### Exercise instructions:
Would you please write out only the lines running from the top of the listing through the one holding "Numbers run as", exactly, with both ends kept and pictures left out?

### Material for this exercise:

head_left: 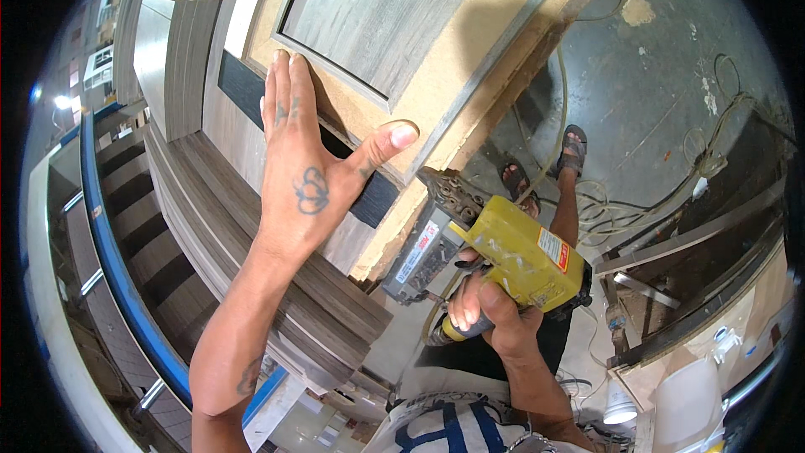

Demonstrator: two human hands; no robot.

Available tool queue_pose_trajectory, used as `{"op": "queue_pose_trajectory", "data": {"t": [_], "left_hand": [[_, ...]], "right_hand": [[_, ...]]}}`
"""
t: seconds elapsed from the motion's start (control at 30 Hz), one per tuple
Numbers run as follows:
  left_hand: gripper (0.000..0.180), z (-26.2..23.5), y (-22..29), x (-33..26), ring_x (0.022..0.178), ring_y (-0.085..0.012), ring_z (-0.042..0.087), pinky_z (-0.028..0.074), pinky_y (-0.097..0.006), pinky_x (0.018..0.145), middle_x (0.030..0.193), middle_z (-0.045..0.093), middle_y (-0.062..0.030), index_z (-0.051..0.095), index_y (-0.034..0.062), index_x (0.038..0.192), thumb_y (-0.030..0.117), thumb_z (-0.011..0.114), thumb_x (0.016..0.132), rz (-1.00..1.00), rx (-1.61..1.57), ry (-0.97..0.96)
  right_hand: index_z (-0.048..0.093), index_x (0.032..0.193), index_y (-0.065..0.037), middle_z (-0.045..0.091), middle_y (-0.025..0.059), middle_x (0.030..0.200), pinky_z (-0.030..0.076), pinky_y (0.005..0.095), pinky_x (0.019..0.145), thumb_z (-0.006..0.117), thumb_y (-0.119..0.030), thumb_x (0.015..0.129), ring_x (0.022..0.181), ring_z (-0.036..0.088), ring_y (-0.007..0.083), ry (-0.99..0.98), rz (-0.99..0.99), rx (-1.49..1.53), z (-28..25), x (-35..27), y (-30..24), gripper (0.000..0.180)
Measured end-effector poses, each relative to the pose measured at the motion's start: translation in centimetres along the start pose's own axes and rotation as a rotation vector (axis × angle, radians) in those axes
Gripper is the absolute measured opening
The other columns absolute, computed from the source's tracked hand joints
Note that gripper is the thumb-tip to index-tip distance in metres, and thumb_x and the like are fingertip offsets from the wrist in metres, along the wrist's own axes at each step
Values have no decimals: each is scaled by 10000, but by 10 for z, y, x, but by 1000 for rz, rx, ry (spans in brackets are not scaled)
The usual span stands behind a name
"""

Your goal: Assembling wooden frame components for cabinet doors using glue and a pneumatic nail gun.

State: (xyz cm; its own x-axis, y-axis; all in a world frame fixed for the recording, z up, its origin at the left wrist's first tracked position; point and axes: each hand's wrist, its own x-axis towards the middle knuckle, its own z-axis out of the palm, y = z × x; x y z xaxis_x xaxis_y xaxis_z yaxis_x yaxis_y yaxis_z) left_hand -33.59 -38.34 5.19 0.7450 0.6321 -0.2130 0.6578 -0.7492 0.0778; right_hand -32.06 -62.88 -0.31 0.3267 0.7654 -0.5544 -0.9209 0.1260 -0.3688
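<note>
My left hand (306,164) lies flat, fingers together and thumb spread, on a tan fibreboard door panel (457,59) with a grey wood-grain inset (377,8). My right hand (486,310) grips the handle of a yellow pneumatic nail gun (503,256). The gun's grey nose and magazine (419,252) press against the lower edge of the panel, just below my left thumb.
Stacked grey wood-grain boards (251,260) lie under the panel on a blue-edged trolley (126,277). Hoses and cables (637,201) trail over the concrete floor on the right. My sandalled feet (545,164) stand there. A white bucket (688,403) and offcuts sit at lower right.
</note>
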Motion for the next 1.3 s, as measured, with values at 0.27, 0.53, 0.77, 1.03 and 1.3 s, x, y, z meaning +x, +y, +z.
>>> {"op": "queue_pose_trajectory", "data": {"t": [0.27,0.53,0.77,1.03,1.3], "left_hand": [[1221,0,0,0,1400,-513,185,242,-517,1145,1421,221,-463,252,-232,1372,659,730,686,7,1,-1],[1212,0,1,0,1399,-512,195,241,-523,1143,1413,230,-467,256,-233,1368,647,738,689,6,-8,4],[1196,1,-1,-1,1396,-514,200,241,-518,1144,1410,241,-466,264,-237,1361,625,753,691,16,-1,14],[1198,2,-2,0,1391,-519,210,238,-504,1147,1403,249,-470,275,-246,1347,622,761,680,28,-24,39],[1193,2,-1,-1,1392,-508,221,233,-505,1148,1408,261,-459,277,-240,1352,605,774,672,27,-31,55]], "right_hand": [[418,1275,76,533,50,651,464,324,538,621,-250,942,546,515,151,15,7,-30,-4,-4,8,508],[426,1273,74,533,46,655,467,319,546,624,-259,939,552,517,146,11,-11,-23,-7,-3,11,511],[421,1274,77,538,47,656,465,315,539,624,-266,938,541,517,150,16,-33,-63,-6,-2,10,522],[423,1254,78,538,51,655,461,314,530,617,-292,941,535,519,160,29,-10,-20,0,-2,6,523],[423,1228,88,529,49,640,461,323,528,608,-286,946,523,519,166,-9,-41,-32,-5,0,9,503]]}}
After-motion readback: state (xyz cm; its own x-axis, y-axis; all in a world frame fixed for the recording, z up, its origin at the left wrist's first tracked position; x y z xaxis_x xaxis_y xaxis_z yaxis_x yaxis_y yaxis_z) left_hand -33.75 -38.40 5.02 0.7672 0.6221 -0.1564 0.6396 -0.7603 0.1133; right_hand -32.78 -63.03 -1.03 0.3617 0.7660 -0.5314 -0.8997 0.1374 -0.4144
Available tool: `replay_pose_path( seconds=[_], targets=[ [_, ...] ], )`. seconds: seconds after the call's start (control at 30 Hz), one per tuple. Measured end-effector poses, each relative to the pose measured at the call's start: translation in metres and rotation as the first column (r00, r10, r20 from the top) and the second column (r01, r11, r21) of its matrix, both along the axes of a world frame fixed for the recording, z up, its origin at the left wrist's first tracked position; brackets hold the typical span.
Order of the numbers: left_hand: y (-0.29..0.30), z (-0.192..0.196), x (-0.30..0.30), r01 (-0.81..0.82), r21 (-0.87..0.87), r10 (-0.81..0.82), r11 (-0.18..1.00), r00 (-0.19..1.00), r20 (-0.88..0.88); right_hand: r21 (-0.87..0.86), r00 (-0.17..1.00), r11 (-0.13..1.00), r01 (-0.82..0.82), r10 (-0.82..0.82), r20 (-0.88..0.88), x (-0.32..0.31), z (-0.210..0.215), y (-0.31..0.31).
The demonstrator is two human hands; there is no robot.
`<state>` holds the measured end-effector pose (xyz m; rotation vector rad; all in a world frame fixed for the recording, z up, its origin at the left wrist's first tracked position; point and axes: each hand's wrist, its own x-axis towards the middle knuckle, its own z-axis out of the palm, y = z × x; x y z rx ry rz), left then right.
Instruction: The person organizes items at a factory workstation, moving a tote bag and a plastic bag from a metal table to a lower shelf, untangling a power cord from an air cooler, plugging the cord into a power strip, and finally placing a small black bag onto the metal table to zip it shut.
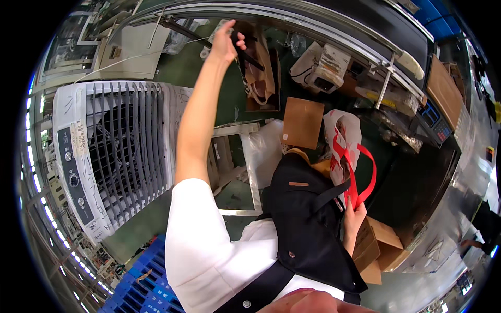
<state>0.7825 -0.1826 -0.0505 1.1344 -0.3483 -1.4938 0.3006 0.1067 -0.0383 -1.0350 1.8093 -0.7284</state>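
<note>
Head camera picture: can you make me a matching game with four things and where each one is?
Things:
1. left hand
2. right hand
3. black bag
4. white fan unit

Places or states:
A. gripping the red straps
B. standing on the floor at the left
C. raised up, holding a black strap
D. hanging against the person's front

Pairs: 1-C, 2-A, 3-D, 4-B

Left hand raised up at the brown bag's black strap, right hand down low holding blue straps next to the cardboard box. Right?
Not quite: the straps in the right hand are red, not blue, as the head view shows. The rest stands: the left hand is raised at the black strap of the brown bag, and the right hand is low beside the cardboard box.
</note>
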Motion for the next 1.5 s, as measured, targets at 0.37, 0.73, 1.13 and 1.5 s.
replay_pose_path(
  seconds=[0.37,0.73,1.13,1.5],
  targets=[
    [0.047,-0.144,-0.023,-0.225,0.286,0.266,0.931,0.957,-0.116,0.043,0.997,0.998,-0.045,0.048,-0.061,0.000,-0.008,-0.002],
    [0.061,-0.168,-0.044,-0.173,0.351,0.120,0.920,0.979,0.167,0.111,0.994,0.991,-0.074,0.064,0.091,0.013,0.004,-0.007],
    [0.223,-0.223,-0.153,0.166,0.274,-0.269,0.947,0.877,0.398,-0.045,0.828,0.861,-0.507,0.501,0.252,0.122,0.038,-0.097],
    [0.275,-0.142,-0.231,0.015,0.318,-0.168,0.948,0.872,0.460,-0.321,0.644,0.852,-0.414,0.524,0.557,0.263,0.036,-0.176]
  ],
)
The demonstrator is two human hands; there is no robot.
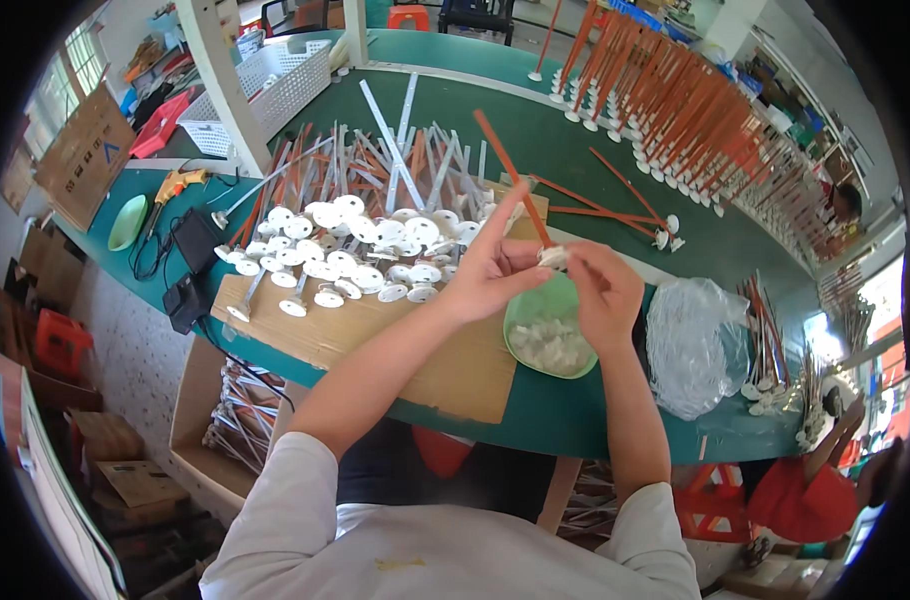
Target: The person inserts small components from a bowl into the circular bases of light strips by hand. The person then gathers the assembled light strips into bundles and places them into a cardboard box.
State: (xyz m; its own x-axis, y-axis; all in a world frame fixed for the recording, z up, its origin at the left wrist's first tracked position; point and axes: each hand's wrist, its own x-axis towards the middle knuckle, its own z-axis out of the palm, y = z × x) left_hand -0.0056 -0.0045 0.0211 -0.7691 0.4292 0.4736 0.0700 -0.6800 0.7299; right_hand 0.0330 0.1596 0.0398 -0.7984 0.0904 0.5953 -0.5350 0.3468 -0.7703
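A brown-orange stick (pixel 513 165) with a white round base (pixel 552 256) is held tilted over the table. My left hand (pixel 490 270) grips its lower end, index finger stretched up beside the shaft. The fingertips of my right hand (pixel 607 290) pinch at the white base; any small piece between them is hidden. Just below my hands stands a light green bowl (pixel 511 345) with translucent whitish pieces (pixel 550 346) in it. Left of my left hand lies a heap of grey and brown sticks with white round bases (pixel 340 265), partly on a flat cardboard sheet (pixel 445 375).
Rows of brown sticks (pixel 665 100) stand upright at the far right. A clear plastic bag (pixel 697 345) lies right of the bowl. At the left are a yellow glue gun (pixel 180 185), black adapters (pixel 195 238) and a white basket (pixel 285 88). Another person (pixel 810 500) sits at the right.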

### Completed exercise:
head_left: 

Demonstrator: two human hands; no robot.

Available tool queue_pose_trajectory, used as `{"op": "queue_pose_trajectory", "data": {"t": [_], "left_hand": [[_, ...]], "right_hand": [[_, ...]]}}`
"""
t: seconds elapsed from the motion's start (control at 30 Hz), one per tuple
Numbers run as follows:

A complete answer has now been given to the exercise.